Asked about how pharmacists will handle funding issues, Picard said nothing was off the table but that colleagues were waiting to hear what the funding settlement for 2026/27 would be.
But he added: “If the situation gets worse… and I lose money on all of those [medications] because I can’t buy them for cheaper than they get reimbursed, I will go out of business in a matter of weeks.”
Picard said if businesses continue to dispense high volumes of medicines at a loss, they will go bustThe CCA said while the volume of NHS-prescribed medicines has surged by 17 per cent in the past decade, the standard payment pharmacies receive to dispense medicines has only increased by 21 pence between April 2017 and April 2025, despite inflation rising almost 35 per cent over this period.
Its new report highlights that dispensing, accounting for 85 per cent of community pharmacy funding in England, is under “unsustainable pressure”.
Without urgent reform of the pharmacy contract with the NHS, medicine shortages will only worsen and pharmacies could be driven out of providing services for the NHS, the NPA said.
Gregg added: “We want to work with the Government to implement reform and deliver care closer to millions of people, but if this situation continues, there is a real risk that more and more will be forced out of the NHS or have to close altogether.”
An NPA survey conducted this year found that two-thirds of pharmacies made a loss in 2025 and 72 per cent of owners had raided personal savings or remortgaged their homes to keep their pharmacies open to patients.
Between 31 March 2017 and 31 December 2025, there was a net loss of 1,476 brick-and-mortar pharmacies – taking the total to fewer than 10,000 in England – according to figures from the NHS Business Services Authority.
Those that do stay open are exploring new ways to stay afloat.

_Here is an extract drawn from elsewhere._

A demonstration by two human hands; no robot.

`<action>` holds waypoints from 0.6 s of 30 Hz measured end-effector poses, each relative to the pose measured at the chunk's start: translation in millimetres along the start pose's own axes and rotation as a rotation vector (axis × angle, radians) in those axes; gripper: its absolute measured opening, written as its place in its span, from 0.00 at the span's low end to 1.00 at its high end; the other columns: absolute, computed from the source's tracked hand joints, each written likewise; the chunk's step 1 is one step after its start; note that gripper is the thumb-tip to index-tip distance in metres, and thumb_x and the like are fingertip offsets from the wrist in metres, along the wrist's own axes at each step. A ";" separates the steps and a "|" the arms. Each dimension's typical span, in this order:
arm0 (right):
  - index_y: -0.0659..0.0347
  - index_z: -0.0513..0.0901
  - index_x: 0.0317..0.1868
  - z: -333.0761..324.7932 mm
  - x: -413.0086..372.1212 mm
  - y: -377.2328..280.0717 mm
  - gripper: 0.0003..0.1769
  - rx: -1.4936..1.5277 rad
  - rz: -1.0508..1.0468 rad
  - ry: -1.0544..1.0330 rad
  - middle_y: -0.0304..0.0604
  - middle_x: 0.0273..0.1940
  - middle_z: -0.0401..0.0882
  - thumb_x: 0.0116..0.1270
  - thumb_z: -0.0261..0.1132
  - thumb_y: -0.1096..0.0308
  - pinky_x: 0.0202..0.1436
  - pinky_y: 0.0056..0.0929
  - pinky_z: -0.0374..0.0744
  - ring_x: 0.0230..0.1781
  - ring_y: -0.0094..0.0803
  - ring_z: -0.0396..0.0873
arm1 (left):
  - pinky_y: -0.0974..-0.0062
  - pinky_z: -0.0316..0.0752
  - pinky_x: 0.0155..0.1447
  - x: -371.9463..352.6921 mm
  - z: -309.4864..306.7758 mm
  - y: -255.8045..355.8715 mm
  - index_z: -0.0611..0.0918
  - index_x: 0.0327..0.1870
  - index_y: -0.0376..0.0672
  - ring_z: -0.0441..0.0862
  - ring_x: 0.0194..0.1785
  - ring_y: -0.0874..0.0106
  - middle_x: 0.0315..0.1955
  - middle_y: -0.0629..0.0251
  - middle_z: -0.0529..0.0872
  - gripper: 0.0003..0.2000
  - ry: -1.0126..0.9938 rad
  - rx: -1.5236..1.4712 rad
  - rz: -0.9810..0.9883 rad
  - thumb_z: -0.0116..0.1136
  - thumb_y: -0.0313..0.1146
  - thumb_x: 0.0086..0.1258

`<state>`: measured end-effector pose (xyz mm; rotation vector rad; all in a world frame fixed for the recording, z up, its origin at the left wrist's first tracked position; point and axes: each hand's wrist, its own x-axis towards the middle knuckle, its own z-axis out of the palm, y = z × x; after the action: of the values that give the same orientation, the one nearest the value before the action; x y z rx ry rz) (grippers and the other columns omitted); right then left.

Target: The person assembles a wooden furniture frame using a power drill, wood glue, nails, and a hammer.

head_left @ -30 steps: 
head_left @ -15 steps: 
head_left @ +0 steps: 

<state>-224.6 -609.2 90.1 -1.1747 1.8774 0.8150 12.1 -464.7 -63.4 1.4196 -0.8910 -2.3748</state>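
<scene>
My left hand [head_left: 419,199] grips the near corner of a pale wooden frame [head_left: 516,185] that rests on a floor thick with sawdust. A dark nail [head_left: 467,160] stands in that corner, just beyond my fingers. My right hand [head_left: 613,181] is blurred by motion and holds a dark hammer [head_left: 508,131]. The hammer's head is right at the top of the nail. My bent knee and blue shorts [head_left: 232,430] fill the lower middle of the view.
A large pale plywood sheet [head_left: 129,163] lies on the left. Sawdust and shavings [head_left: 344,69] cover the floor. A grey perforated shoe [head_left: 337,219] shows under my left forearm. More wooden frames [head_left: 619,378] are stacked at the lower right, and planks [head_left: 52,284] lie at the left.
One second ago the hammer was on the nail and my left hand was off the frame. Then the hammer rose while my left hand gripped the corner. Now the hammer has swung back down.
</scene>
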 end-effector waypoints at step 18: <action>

Sangeeta Singh, a pharmacist and policy and programmes manager at the CCA, said some businesses have already switched to private-only dispensing, which means they solely fulfil prescriptions from independent healthcare providers as they can recoup all medication costs.
“It is a case of adapting to the times, really. And if something is not really supporting you in paying your bills, then you’ve got to pivot to other means of making it work.”
A CCA spokesperson said: “I think you could see a scenario where pharmacies or pharmacy owners choose to only stock profitable lines in the future, so things that they’re guaranteed to make a profit on, as opposed to the full kind of array of medicines.”
Medicine shortages are one of the key challenges pharmacies face. But they are not always due to underfunding.
It comes as hospitals battle a surge in cases of norovirus, which causes vomiting and diarrhoea.
A drugs manufacturing insider told The i Paper that the Government has issued communications informing those in the sector of supply issues, while demand from hospitals, GPs and pharmacists for alternative rehydration products has increased.
The Department of Health and Social Care has been contacted for comment.